[[ Record excerpts, beginning ]]

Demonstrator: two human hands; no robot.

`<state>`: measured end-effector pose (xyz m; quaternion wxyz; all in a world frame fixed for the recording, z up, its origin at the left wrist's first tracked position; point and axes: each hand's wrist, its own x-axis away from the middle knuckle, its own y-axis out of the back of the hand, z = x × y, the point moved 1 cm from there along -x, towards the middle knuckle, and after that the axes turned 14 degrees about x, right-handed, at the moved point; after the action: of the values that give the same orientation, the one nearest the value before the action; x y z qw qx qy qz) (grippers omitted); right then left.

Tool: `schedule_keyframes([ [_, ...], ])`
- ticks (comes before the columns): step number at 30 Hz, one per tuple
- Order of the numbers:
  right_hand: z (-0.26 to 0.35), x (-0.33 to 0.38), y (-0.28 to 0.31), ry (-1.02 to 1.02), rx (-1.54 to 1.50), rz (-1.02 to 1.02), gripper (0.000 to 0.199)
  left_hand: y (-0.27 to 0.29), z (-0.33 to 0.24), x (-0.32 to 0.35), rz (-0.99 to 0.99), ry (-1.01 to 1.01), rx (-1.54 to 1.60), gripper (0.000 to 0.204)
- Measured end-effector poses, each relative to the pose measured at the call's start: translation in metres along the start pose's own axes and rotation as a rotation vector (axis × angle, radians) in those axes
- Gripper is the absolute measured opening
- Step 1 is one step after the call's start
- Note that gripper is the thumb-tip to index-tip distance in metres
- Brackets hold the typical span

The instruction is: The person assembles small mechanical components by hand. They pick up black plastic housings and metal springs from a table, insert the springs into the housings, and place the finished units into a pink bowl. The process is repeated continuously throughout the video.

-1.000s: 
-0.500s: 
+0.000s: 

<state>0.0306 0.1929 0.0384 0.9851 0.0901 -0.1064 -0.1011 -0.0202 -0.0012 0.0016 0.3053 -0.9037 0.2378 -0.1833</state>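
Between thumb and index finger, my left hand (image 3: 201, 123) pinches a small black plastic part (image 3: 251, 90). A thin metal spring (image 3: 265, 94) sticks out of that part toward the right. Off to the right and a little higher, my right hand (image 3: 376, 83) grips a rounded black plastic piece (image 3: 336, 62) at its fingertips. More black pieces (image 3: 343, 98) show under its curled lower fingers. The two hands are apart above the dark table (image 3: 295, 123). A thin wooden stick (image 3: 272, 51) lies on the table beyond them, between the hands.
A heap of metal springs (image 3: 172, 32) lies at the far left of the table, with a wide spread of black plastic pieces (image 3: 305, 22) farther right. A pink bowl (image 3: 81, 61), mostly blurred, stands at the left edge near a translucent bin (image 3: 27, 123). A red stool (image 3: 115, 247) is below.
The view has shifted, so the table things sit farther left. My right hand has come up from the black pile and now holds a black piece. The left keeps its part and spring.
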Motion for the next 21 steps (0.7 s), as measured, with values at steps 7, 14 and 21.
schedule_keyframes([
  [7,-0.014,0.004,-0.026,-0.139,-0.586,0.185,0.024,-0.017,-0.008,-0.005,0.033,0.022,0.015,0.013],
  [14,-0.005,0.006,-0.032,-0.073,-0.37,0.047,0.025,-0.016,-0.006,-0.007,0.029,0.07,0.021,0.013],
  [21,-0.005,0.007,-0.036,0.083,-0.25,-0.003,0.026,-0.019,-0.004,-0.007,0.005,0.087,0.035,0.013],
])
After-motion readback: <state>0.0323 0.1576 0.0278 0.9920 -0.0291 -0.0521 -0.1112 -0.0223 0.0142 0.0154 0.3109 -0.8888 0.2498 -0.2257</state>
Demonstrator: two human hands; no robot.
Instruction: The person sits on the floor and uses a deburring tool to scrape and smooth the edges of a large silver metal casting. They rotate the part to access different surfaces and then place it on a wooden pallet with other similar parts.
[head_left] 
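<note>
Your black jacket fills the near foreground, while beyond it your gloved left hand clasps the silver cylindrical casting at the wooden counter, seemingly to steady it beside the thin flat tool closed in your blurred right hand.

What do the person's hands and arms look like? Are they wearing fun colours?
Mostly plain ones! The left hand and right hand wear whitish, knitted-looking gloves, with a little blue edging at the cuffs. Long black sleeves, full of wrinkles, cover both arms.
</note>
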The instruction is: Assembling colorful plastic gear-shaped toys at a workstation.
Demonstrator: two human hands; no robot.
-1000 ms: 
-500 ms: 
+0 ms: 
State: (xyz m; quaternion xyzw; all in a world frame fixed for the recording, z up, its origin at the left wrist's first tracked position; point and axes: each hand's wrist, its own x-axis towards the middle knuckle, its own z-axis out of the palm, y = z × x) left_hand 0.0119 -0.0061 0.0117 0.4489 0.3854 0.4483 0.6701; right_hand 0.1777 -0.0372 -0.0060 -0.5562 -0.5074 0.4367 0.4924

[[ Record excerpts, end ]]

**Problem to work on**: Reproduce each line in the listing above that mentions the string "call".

**Task result**:
- Measured end-effector poses, each relative to the pose measured at the call's start: translation in metres along the start pose's own axes and rotation as a rotation vector (axis × angle, radians) in those axes
- Step 1 is one step after the call's start

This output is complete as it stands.